Exercise requirements: A full, word-for-word copy of the listing below is needed; leave the images out of it.

Available data:

──────────────────────────────

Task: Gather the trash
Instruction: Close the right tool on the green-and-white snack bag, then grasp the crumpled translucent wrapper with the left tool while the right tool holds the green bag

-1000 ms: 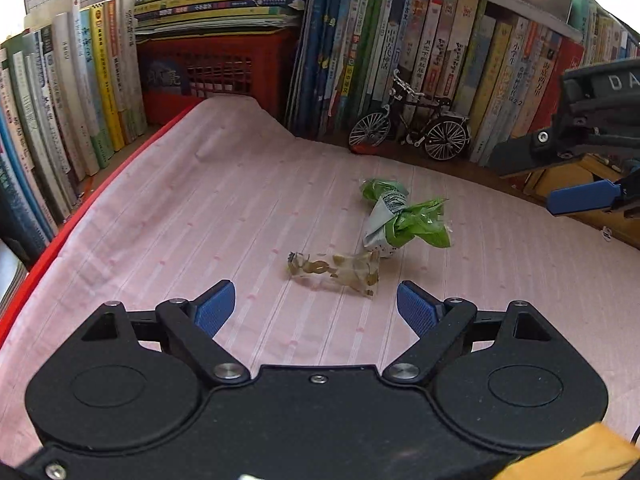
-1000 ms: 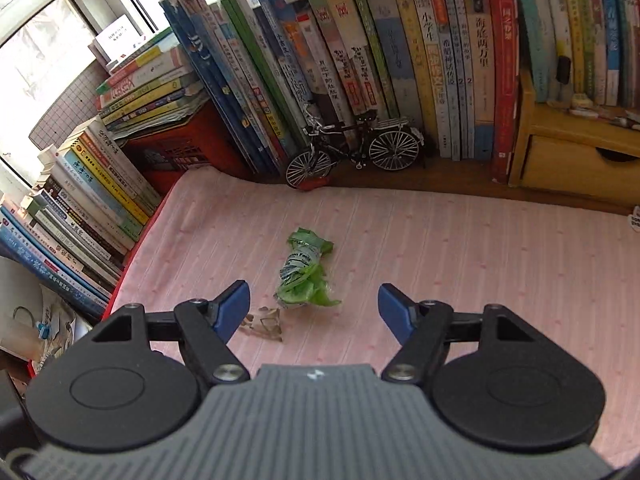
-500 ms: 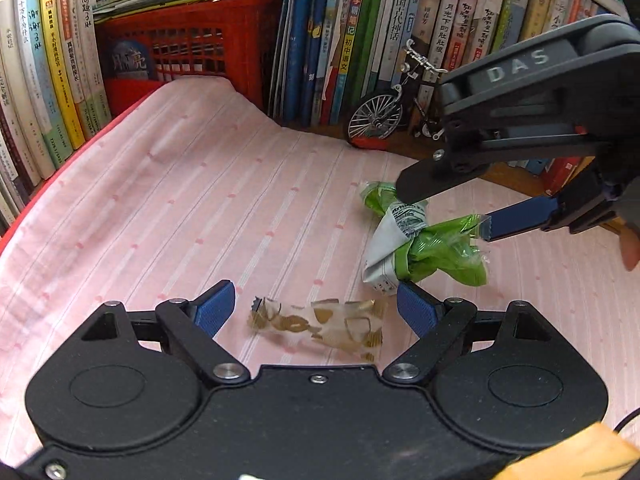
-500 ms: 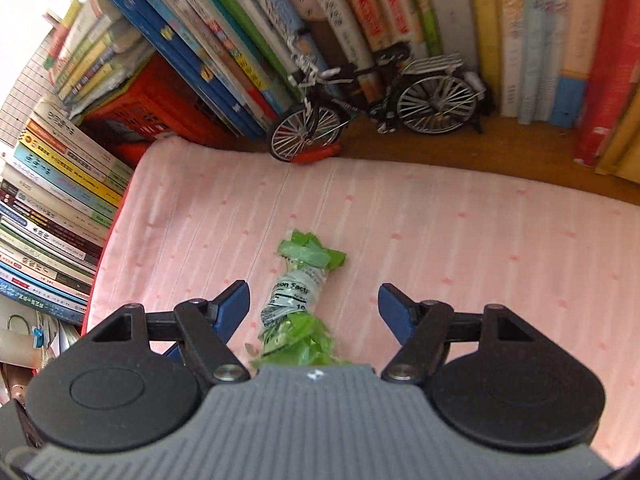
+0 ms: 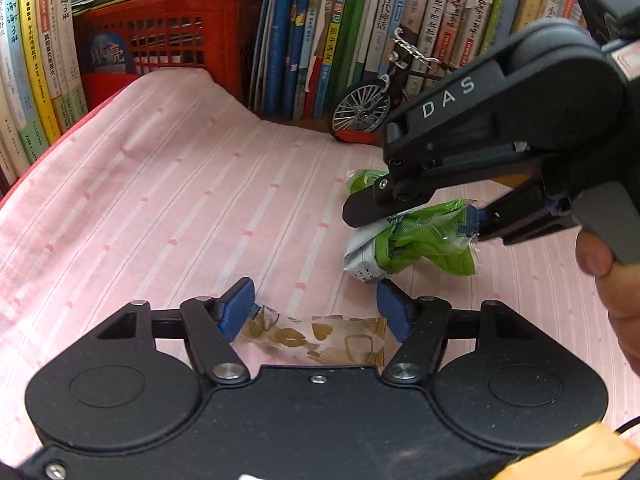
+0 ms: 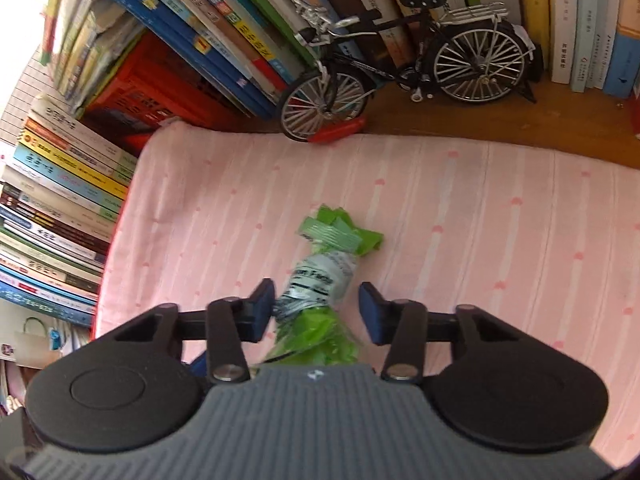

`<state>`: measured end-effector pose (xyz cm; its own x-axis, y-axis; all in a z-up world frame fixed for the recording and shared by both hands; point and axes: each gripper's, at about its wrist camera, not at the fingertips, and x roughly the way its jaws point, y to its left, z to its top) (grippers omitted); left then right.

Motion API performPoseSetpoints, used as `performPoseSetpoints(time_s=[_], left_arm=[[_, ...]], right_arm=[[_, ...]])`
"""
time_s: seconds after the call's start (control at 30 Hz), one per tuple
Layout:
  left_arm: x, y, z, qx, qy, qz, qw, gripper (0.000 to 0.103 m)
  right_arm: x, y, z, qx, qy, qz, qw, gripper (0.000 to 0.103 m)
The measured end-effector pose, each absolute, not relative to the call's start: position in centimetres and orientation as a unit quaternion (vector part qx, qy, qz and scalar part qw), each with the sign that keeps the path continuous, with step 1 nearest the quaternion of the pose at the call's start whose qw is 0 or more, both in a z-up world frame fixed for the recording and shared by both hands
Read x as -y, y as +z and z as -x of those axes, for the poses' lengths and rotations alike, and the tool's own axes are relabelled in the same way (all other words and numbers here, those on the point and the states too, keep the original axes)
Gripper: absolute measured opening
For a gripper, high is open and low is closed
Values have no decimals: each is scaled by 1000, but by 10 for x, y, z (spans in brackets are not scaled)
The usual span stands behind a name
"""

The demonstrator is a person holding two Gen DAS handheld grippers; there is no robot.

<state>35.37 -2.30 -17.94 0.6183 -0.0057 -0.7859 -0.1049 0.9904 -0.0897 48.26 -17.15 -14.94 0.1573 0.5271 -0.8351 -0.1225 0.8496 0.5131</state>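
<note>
A clear wrapper with gold print lies flat on the pink striped cloth. My left gripper straddles it, jaws closing, with a blue pad at each end of the wrapper, which is not crumpled. A twisted green and white wrapper lies just beyond it. My right gripper is down around that wrapper, jaws closing. Its left pad touches the wrapper, and a thin gap shows at the right pad.
A model bicycle stands on the wooden ledge past the cloth, before a row of upright books. A red crate sits at the back left, with more books along the left edge. A person's hand holds the right gripper.
Both grippers have come down and forward over their wrappers, and both pairs of jaws have narrowed. The right gripper has moved into the left wrist view, over the green wrapper.
</note>
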Motion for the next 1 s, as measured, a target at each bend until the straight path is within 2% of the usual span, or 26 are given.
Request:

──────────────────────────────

Solution for this problem:
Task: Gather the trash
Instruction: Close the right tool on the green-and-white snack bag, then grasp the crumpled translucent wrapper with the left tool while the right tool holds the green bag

-1000 ms: 
-1000 ms: 
-500 ms: 
-500 ms: 
+0 ms: 
+0 ms: 

`<state>`: measured end-effector pose (xyz cm; its own x-axis, y-axis; all in a z-up world frame fixed for the recording and shared by both hands; point and axes: each gripper's, at about its wrist camera, not at the fingertips, and x roughly the way its jaws point, y to its left, z to its top) (grippers omitted); left then right.

Motion API performPoseSetpoints, used as `performPoseSetpoints(time_s=[_], left_arm=[[_, ...]], right_arm=[[_, ...]])`
"""
time_s: seconds after the call's start (control at 30 Hz), one per tuple
Layout:
  left_arm: x, y, z, qx, qy, qz, qw, gripper (0.000 to 0.103 m)
  right_arm: x, y, z, qx, qy, qz, qw, gripper (0.000 to 0.103 m)
The measured end-effector pose, each absolute, not relative to the call's start: position in centimetres and orientation as a unit quaternion (vector part qx, qy, qz and scalar part qw), each with the sign that keeps the path continuous, with step 1 nearest the quaternion of the pose at the call's start whose qw is 0 or more, both in a z-up world frame fixed for the recording and shared by both hands
Read x as -y, y as +z and z as -x of those axes, for the poses' lengths and rotations alike, and the tool's own axes are relabelled in the same way (all other words and numbers here, those on the point and the states too, keep the original axes)
Gripper: absolute measured opening
For a gripper, high is open and low is closed
Values have no decimals: each is scaled by 1000, but by 10 for x, y, z (spans in brackets are not scaled)
The usual span stands behind a name
"""

The demonstrator is a person holding two Gen DAS handheld grippers; there is no robot.

<state>35.37 -2.30 -17.94 0.6183 -0.0057 -0.7859 -0.1049 0.9904 -0.0897 48.26 -17.15 -14.94 0.1573 0.5271 -0.8351 -0.1225 0.8496 0.5131</state>
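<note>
A clear wrapper with gold print lies flat on the pink striped cloth. My left gripper straddles it, jaws closing, with a blue pad at each end of the wrapper, which is not crumpled. A twisted green and white wrapper lies just beyond it. My right gripper is down around that wrapper, jaws closing. Its left pad touches the wrapper, and a thin gap shows at the right pad.
A model bicycle stands on the wooden ledge past the cloth, before a row of upright books. A red crate sits at the back left, with more books along the left edge. A person's hand holds the right gripper.
Both grippers have come down and forward over their wrappers, and both pairs of jaws have narrowed. The right gripper has moved into the left wrist view, over the green wrapper.
</note>
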Motion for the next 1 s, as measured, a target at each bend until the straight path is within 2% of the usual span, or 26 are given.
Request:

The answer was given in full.